Principal Investigator - Associate Professor Davin Chor, Dept of Economics, NUS
Collaborator - Associate Professor Filipe R. Campante, Harvard Kennedy School.

  Outline

In this research project, we study how schooling decisions and the transmission of cultural attitudes related to “obedience” have co-evolved over time. The literature on East Asia’s economic development has identified the key role that human capital accumulation played in the rapid growth of the region’s economies. Related to this, it has often been further postulated that cultural predispositions also put East Asia in a good position to grow, as the prevailing value system in the region emphasized the importance of “consensus over conflict” to achieve national goals.

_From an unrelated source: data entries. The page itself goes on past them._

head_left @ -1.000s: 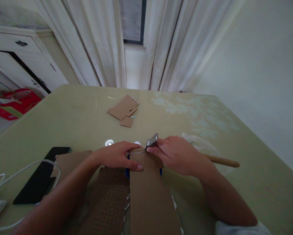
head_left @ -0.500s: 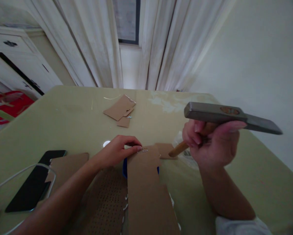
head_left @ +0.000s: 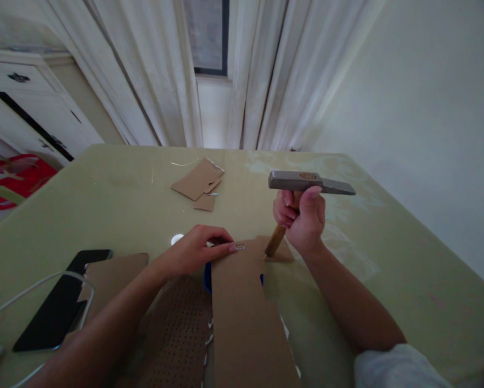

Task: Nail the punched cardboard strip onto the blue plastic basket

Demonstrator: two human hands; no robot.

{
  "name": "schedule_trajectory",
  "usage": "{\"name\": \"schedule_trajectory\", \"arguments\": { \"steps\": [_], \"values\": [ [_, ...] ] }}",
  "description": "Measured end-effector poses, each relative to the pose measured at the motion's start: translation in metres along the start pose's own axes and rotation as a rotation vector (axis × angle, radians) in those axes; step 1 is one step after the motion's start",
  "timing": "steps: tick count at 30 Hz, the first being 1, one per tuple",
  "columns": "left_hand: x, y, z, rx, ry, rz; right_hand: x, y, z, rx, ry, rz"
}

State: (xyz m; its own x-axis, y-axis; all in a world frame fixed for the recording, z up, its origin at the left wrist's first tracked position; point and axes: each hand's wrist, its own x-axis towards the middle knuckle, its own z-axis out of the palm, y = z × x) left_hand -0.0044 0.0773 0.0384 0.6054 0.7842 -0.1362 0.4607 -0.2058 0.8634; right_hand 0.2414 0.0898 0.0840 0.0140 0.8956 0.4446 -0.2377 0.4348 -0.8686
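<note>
My right hand (head_left: pixel 305 221) is wrapped round the hammer (head_left: pixel 294 179) close under its steel head, thumb along the head. The wooden handle slants down, its end near the cardboard. My left hand (head_left: pixel 201 247) grips the far left corner of a long brown cardboard strip (head_left: pixel 242 318), thumb on top; some fingers are hidden. Beside the thumb tip, small dark holes and shiny specks (head_left: pixel 240 247) form short rows in the cardboard. Beneath the strip, a blue object (head_left: pixel 207 277) shows at both sides, mostly covered.
A perforated cardboard piece (head_left: pixel 177 328) lies left of the strip. Further left are a black phone (head_left: pixel 60 307), a white cable (head_left: pixel 40 280) and more cardboard (head_left: pixel 116 275). Cardboard scraps (head_left: pixel 197 180) lie farther back; clear plastic (head_left: pixel 347 248) lies to the right.
My right hand has moved left and away from me with the hammer, toward the cardboard strip's far end. My left hand has stayed in place on the strip.
</note>
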Motion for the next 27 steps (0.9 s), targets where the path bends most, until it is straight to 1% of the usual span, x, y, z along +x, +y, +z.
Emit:
{"name": "schedule_trajectory", "arguments": {
  "steps": [3,6,8,11,12,14,19,24,27],
  "values": [
    [0.001,-0.003,0.004,-0.023,-0.01,0.032,0.001,0.001,0.0,0.002,-0.053,0.027],
    [0.005,-0.012,0.013,-0.102,-0.016,0.055,0.001,0.002,0.0,-0.02,-0.059,0.043],
    [0.008,-0.02,0.02,-0.262,-0.041,-0.005,0.0,0.002,0.0,-0.022,-0.062,0.042],
    [0.012,-0.028,0.031,-0.581,-0.067,-0.151,0.0,0.001,0.0,-0.024,-0.08,0.042],
    [0.012,-0.03,0.033,-0.661,-0.065,-0.186,0.0,0.001,0.0,-0.023,-0.085,0.043],
    [0.012,-0.03,0.036,-0.751,-0.057,-0.216,0.0,0.002,-0.001,-0.014,-0.091,0.044],
    [0.011,-0.027,0.034,-0.742,-0.069,-0.208,0.002,0.005,-0.003,0.025,-0.097,0.033],
    [0.012,-0.029,0.033,-0.72,-0.07,-0.196,0.003,0.004,-0.003,-0.009,-0.085,0.048],
    [0.012,-0.029,0.034,-0.724,-0.072,-0.188,0.004,0.004,-0.003,0.016,-0.099,0.039]
  ]
}}
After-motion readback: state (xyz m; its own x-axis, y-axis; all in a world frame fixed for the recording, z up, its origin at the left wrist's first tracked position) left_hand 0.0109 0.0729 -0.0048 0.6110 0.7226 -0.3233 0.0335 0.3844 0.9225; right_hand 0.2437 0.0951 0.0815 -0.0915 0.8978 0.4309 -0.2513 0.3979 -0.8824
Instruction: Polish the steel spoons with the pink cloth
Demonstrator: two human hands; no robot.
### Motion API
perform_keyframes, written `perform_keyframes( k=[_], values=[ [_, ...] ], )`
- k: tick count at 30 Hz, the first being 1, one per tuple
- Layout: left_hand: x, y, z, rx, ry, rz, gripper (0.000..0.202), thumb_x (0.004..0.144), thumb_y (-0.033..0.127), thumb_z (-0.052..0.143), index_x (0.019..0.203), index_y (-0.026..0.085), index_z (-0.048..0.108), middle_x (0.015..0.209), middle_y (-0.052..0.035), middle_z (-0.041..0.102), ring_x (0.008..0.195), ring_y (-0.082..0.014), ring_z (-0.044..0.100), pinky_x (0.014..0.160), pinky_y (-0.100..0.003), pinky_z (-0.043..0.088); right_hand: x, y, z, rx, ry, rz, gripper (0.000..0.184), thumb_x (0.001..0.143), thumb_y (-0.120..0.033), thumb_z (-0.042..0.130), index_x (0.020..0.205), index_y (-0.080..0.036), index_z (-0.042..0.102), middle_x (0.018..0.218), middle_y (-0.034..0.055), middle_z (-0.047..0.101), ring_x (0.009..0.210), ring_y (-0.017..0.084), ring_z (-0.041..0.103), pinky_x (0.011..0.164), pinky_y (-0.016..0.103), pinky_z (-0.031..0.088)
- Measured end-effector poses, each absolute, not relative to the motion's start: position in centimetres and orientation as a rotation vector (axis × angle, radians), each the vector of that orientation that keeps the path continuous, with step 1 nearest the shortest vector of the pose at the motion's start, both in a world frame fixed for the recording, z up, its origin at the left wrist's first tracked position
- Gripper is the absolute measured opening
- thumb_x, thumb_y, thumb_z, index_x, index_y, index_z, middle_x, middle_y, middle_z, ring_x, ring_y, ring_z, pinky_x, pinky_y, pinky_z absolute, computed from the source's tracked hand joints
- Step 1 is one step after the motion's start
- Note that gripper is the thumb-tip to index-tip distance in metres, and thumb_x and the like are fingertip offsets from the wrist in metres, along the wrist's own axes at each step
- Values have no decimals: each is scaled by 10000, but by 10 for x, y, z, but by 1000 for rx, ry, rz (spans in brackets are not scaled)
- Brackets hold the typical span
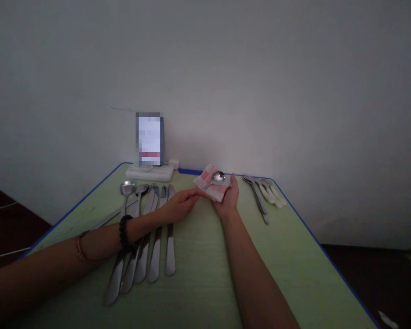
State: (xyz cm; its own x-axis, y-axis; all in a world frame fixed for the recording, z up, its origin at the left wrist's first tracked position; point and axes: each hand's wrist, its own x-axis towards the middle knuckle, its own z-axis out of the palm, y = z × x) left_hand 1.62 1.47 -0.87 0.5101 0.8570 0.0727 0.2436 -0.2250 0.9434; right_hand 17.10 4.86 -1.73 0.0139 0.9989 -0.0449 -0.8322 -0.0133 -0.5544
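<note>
Shiny silver metal spoon [215, 179] on pink-and-white cloth [220, 192].
Axis diagonal, bowl [219, 177] pointing away-right; right hand [228, 201] cupping cloth; left hand [181, 205]: grip unclear.

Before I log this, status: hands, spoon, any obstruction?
Right hand supporting pink-white cloth; left hand at metal spoon's handle. Spoon bowl over cloth, unobstructed in view.

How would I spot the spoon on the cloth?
Find the green table, then the right hand near its far edge. A pink-and-white cloth lies against that hand, and on it the shiny metal spoon, the only utensil backed by cloth.
</note>
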Motion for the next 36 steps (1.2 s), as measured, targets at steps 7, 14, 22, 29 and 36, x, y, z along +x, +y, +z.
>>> perform_keyframes(
  k=[7, 14, 22, 29, 36],
  values=[
    [16, 15, -9, 1708, 966, 756, 377, 856, 278, 370, 1091, 83, 592, 469, 87, 282, 428, -73, 273, 413, -168, 219, 182, 44, -14, -368, -341, 1414, 504, 814, -481, 312, 1010, -152, 639, 969, 78, 706, 954, 226, 626, 896, 422, 448],
    [16, 17, -14, 1730, 949, 823, 373, 854, 287, 371, 1078, 93, 598, 471, 84, 307, 423, -70, 284, 416, -168, 233, 177, 42, -7, -438, -446, 1508, 339, 782, -365, 467, 981, -154, 644, 861, 32, 718, 773, 160, 647, 731, 280, 505],
    [17, 18, -14, 1757, 950, 807, 347, 849, 250, 361, 1054, 108, 602, 483, 76, 325, 436, -81, 313, 427, -175, 270, 169, 45, -11, -553, -495, 1536, 192, 730, -247, 518, 864, -152, 616, 732, 9, 694, 597, 134, 609, 550, 232, 498],
    [17, 14, -8, 1776, 941, 686, 301, 840, 239, 371, 974, 130, 617, 484, 72, 339, 438, -79, 332, 423, -171, 261, 167, 50, -15, -735, -328, 1439, 113, 701, -159, 539, 798, -182, 593, 642, -31, 673, 542, 126, 597, 522, 234, 499],
    [17, 13, -7, 1772, 952, 667, 283, 830, 246, 382, 957, 134, 610, 485, 73, 345, 432, -76, 317, 416, -171, 243, 167, 52, -19, -740, -360, 1399, 135, 688, -181, 601, 823, -185, 597, 680, -40, 676, 586, 118, 604, 560, 231, 507]
  ],
)
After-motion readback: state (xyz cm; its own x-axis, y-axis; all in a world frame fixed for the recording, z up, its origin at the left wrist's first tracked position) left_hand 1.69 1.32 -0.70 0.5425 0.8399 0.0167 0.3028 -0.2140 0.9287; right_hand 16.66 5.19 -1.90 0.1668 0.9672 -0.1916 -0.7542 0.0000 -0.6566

This project seeks first and foremost to investigate the relevance of this “culture hypothesis” empirically, by examining the rich information contained in cross-country socioeconomic surveys such as the World Values Survey. We seek to inject some nuance into this debate, by examining not just whether cultural attitudes have influenced development outcomes, but also whether the prevailing economic environment can shape the incentives for transmitting cultural attitudes towards “obedience”. Second, we aim to study from both theoretical and empirical perspectives how human capital accumulation can in turn shape the evolution of cultural attitudes. While the expansion of schooling would raise the productivity of the workforce, this may eventually come into conflict with attitudes towards obedience, especially as higher levels of education often foster more independent and creative thinking skills. We therefore aim to study this potentially rich interplay between schooling, cultural attitudes, and economic outcomes.

2. Title

“Human Capital, Labor Mobility and Regional Development in Southeast Asian Economies”

  Date

May 2014 - April 2017

  Team

Principal Investigator - Associate Professor Wen-Chi LIAO, Department of Real Estate, School of Design and Environment, NUS
Co-Investigator - Associate Professor Yuming FU, Department of Real Estate, School of Design and Environment, NUS

  Outline

The member countries of the Association of Southeast Asian Nations (ASEAN) have had decades of solid economic growth. Although the Asian Financial Crisis and Global Financial Crisis struck growth of the nations, but healthy growth rates were quickly resumed. In association with the economic development is rapid urbanization. Labor migration drives urbanization in Southeast Asia (SEA), which experienced biggest increase among the Asia and Pacific economies in urban share of population between 1990 and 2010, from about 30% to over 46%. We propose to examine patterns and implications of labor migration in selective SEA countries, with an emphasis on mega-urban regions. Attention is given to patterns of labor mobility by different education attainment, gender and age cohorts; returns to labor mobility in turns of change of occupational/industrial structure; and impact of labor mobility on regional concentration of human capital and economic development.

3. Title

“Demographic Transitions in Asia: Impacts on Resource Allocation and Human Capital Investment”

  Date

May 2014 - April 2016

  Team

Principal Investigator – Dr Slesh Shrestha, Dept of Economics, NUS
Co-Investigator - Dr Emily Beam, Dept of Economics, NUS

  Outline

Dramatic changes in fertility have been an important factor in the economic and social trajectories of various Asian countries over the past half-century. Following the miracle growth of East-Asian economies, fuelled in part by the savings and labor force expansion of the “baby boom” generation, fertility rates in many countries have fallen below the replacement rate. Consequently, a growing number of Asian countries are now implementing policies to increase fertility. If effective, these policies and the resulting larger birth cohorts may bring opportunities for economic growth as well as strain on public resources and infrastructure, particularly in health and education. The impact of these constraints is most likely to affect poor households, whose children may fall even further behind. When governments are unable to reallocate resources effectively and fairly, changes in fertility rates, especially those that result in larger than expected birth cohorts, can have sizable and discriminatory early-life impacts, which may persist throughout individuals’ educational and labor market trajectories.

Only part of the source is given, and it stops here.